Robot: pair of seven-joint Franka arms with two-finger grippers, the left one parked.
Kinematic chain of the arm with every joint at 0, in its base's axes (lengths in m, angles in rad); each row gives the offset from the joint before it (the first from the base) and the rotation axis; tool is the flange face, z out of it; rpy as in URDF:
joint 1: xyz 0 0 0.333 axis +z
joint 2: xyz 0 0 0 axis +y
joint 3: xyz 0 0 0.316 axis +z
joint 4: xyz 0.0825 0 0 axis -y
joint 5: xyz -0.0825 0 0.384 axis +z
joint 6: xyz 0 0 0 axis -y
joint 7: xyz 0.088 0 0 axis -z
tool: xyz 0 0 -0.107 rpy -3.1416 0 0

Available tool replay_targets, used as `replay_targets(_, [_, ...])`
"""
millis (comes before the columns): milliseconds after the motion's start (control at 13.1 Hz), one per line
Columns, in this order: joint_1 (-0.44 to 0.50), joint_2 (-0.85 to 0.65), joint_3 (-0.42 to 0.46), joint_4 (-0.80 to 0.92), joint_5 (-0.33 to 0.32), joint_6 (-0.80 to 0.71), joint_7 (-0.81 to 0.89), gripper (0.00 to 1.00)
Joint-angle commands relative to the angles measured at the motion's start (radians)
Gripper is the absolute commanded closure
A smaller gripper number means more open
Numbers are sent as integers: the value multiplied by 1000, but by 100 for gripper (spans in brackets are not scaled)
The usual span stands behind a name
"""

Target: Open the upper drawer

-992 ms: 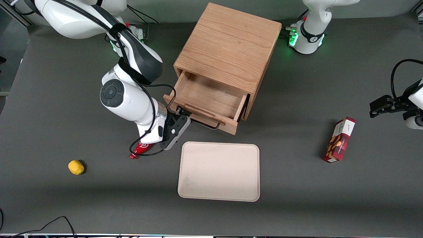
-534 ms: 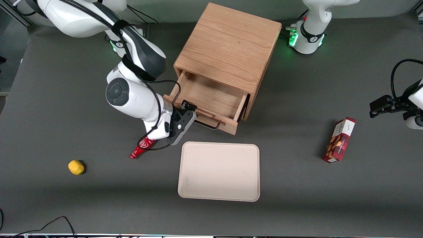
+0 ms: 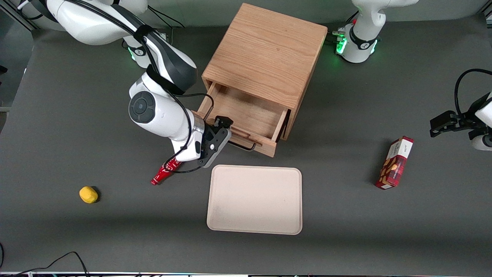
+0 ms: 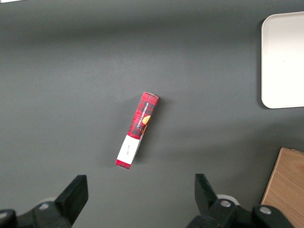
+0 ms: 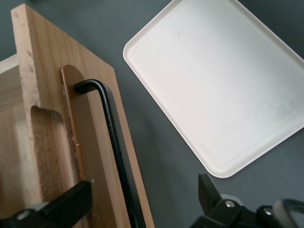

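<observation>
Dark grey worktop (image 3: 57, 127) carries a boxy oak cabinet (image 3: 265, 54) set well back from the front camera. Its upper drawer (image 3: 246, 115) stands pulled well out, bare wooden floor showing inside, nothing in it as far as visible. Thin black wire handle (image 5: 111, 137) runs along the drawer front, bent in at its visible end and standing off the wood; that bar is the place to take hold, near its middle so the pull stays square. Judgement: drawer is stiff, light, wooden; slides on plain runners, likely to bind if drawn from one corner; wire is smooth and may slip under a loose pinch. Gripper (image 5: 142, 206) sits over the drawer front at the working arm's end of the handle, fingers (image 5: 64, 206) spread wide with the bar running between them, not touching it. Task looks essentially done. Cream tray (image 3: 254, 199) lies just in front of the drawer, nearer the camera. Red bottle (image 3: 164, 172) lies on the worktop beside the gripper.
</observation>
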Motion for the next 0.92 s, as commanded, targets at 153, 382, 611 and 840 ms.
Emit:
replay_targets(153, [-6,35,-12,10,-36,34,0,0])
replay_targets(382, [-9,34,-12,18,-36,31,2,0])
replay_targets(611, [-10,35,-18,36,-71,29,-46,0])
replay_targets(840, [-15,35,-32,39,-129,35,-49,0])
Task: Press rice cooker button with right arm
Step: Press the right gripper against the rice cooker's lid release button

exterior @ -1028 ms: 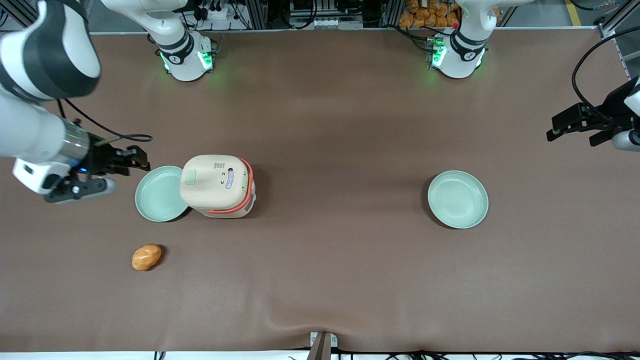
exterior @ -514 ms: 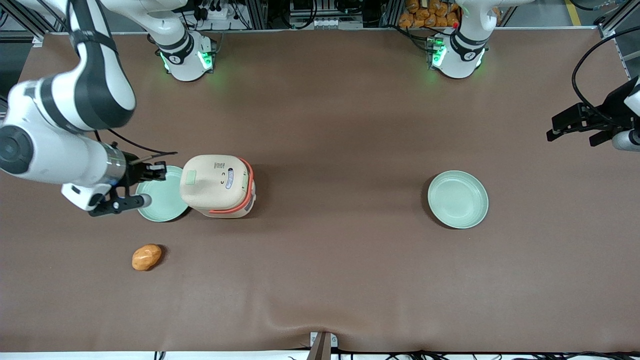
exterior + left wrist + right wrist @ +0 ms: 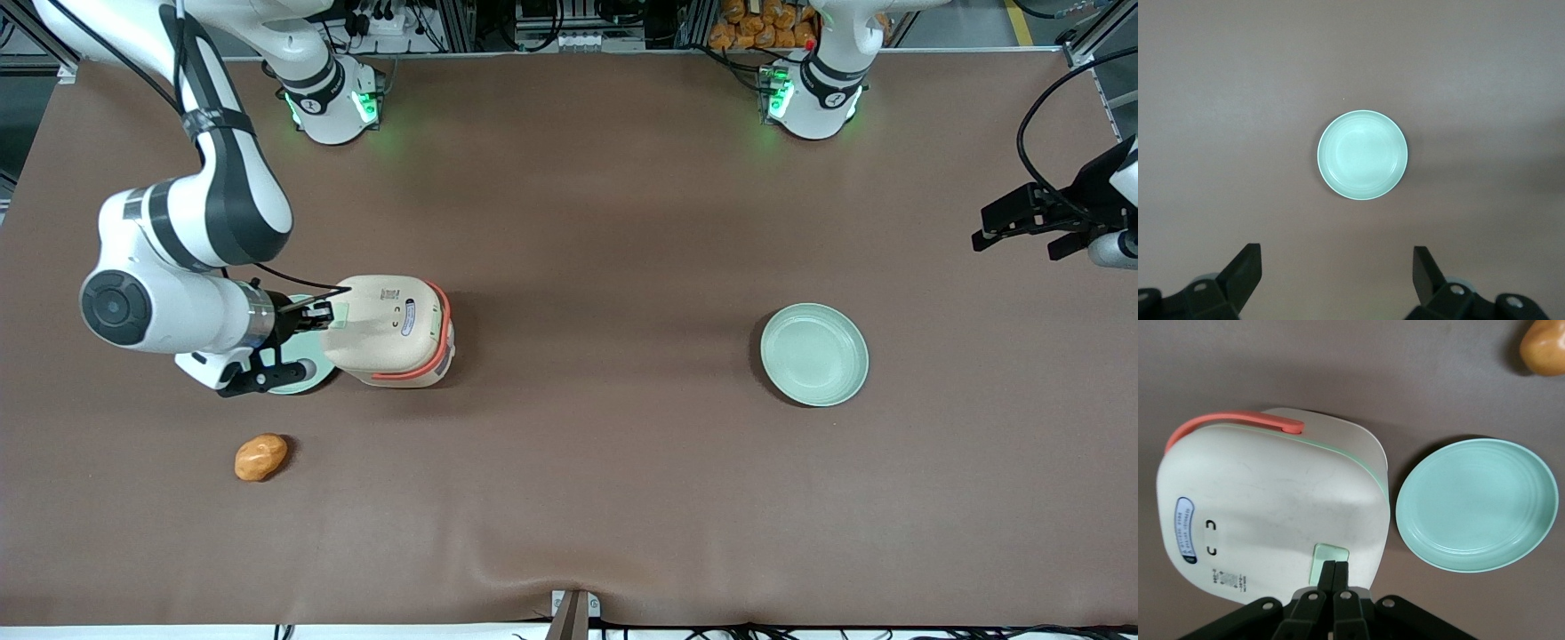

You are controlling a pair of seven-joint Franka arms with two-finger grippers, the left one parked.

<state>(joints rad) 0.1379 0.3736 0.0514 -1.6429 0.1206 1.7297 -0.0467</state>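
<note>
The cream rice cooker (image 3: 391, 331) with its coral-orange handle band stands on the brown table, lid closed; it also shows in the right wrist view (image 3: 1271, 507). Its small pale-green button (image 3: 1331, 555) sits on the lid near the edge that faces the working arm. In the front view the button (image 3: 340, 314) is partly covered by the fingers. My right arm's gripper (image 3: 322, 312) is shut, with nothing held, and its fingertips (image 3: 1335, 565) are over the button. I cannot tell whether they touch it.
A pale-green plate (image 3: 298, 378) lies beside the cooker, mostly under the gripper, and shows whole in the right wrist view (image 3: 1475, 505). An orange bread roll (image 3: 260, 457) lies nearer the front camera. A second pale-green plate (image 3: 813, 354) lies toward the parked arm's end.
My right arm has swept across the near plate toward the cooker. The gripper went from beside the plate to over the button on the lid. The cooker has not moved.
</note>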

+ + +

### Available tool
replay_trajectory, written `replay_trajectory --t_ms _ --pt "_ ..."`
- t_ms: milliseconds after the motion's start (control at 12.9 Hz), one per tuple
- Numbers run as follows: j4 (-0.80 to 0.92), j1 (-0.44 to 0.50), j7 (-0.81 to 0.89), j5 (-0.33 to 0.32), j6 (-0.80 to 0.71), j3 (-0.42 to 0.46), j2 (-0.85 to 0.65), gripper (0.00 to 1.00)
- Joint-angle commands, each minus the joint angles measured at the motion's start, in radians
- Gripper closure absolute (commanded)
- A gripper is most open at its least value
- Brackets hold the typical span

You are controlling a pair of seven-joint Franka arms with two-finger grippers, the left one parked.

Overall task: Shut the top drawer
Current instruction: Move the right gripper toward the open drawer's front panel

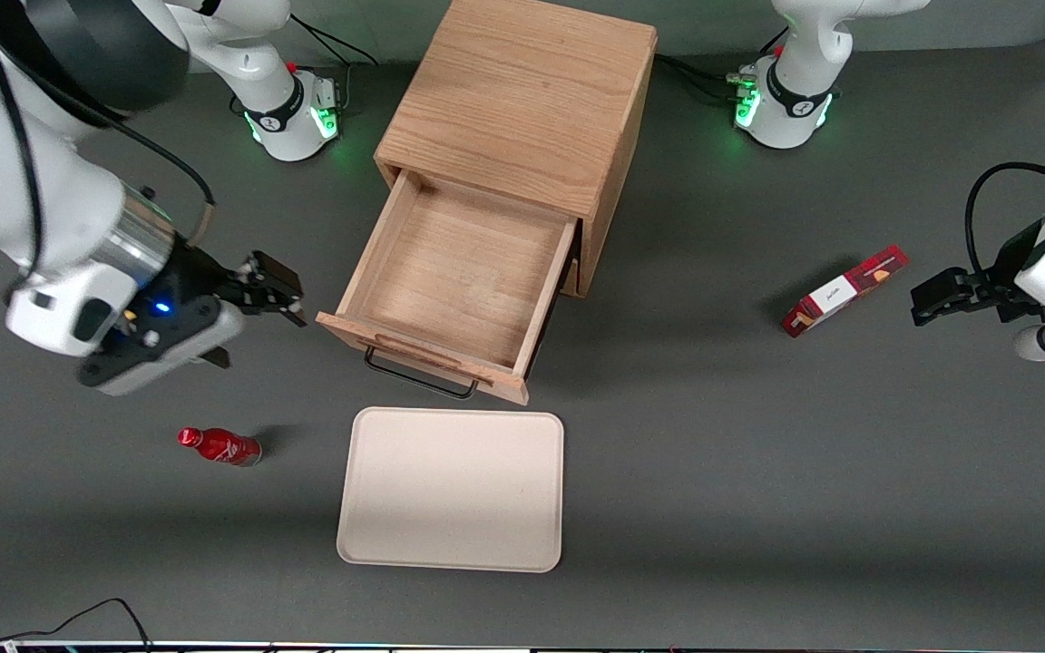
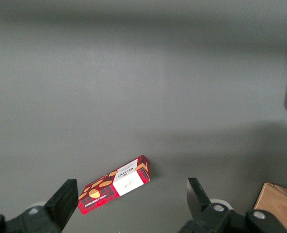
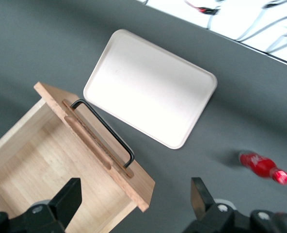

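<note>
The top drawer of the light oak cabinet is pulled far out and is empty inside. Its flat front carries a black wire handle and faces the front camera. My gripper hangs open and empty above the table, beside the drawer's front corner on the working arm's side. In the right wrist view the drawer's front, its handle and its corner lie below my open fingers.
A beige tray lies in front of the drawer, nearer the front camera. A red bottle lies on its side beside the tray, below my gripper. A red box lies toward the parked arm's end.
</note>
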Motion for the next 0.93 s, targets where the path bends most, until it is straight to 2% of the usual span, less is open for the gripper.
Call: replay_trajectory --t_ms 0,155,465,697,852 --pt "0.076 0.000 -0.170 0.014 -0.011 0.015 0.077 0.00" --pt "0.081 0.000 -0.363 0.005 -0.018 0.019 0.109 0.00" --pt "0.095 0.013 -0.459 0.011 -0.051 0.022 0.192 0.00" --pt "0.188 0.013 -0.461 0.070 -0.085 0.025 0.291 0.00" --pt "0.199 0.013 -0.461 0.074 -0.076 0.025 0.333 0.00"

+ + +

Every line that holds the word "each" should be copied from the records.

*Your solution*:
Kinematic chain of the arm with every joint at 0, in its base's axes (lengths in m, angles in rad); each row gives the offset from the joint before it (the first from the base) and the rotation axis; tool is the flange face, z out of it; rpy as in URDF:
- Joint-angle commands, each minus the joint angles measured at the motion's start, in radians

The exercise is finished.